• [Input data]
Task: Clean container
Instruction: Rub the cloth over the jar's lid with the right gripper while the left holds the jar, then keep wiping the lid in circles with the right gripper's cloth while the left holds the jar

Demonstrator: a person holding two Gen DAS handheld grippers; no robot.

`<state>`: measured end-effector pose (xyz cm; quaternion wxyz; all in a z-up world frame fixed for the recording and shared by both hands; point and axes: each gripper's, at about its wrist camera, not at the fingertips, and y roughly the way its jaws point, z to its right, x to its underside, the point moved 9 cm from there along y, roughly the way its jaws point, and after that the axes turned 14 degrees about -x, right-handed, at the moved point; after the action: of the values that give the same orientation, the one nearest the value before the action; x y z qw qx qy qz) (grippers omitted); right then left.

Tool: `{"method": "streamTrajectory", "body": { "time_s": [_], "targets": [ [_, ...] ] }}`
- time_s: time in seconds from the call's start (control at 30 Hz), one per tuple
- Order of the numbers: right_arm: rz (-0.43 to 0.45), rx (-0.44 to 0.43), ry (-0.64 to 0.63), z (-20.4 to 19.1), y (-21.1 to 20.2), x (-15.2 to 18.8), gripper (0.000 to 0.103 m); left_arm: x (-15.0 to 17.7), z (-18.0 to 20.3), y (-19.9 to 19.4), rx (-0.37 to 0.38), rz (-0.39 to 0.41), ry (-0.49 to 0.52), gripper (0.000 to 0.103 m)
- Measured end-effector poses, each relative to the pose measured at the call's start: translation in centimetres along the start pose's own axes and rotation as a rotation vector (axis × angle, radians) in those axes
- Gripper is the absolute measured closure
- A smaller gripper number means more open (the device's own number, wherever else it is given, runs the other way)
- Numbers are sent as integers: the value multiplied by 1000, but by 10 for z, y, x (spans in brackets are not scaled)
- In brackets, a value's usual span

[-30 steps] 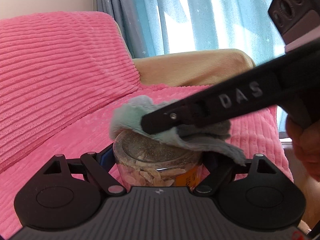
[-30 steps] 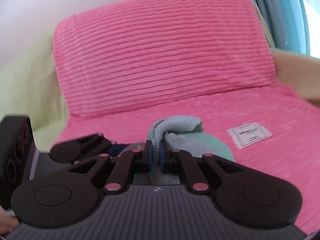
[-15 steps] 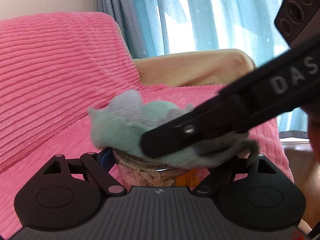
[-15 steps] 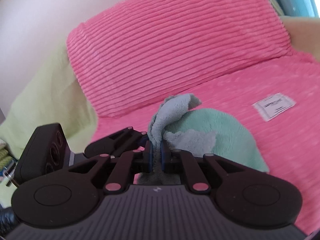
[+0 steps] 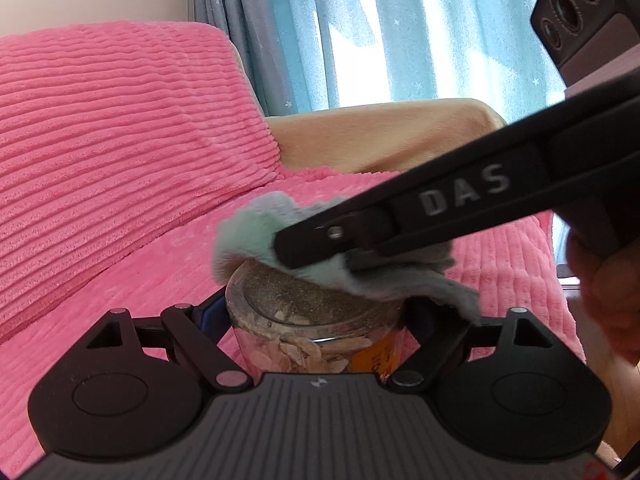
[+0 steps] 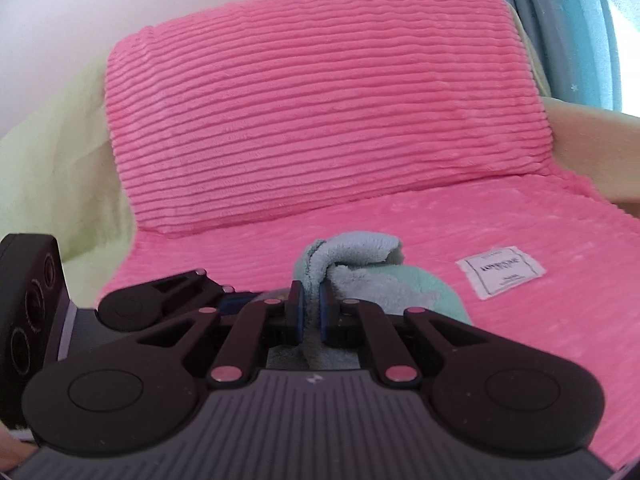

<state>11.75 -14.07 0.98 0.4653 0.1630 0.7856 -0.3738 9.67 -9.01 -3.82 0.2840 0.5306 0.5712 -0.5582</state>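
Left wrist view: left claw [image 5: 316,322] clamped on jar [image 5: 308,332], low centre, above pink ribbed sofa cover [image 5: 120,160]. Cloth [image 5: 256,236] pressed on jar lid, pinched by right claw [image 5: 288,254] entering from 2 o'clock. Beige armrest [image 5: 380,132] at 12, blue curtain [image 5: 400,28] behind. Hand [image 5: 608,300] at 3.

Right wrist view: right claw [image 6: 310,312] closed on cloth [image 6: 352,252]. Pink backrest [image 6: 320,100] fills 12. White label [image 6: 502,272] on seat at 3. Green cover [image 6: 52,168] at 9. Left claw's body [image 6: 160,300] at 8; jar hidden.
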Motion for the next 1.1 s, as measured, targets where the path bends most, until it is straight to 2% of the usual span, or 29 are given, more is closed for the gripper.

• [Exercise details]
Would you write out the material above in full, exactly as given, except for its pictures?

• [Completed exercise]
Task: Clean container
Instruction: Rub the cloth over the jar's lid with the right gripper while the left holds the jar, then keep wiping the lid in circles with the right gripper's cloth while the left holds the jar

Demonstrator: a person holding two Gen DAS handheld grippers; no robot.

`<state>`: measured end-effector pose (xyz cm; quaternion wxyz; all in a z-up world frame fixed for the recording and shared by both hands; point and axes: each gripper's, at about its wrist camera, not at the fingertips, and y roughly the way its jaws point, z to its right, x to its underside, the point moved 9 cm from there along y, roughly the way its jaws point, and after that the axes turned 14 degrees about -x, right-handed, at the moved point; after the action: of the values that give the same orientation, the one nearest the value before the action; x y z qw qx qy qz) (grippers omitted); right then left.

Tool: `{"method": "streamTrajectory", "body": { "time_s": [_], "targets": [ [_, ...] ] }}`
- time_s: time in seconds from the call's start (control at 30 Hz), one per tuple
- Order of the numbers: right_arm: rz (-0.43 to 0.45), rx (-0.44 to 0.43), ry (-0.64 to 0.63), z (-20.4 to 19.1), y (-21.1 to 20.2), x (-15.2 to 18.8), gripper (0.000 to 0.103 m); left_arm: x (-15.0 to 17.7), z (-18.0 to 20.3), y (-19.9 to 19.4), rx (-0.37 to 0.38), rz (-0.39 to 0.41), ry (-0.49 to 0.52), gripper (0.000 to 0.103 m)
- Measured end-effector poses, each relative to the pose measured at the call's start: translation in centimetres along the start pose's own axes and rotation as a rotation vector (axis × angle, radians) in those axes
- Gripper is the absolute measured closure
- A smaller gripper number means more open (the device's own number, wherever else it is given, runs the other way)
- Numbers are sent as integers: the value multiplied by 1000, but by 10 for z, y, x (spans in brackets are not scaled)
- In brackets, a value's usual span

[-30 steps] 
[-30 steps] 
[-15 steps] 
[-15 steps] 
[+0 steps] 
[+0 steps] 

<state>11.75 -14.07 0.98 0.4653 0.1630 0.7856 -0.3738 9.67 -9.01 -3.82 0.2840 0.5306 0.5712 -0.5582</state>
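Left wrist view: left claw [image 5: 316,322] clamped on jar [image 5: 308,332], low centre, above pink ribbed sofa cover [image 5: 120,160]. Cloth [image 5: 256,236] pressed on jar lid, pinched by right claw [image 5: 288,254] entering from 2 o'clock. Beige armrest [image 5: 380,132] at 12, blue curtain [image 5: 400,28] behind. Hand [image 5: 608,300] at 3.

Right wrist view: right claw [image 6: 310,312] closed on cloth [image 6: 352,252]. Pink backrest [image 6: 320,100] fills 12. White label [image 6: 502,272] on seat at 3. Green cover [image 6: 52,168] at 9. Left claw's body [image 6: 160,300] at 8; jar hidden.
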Motion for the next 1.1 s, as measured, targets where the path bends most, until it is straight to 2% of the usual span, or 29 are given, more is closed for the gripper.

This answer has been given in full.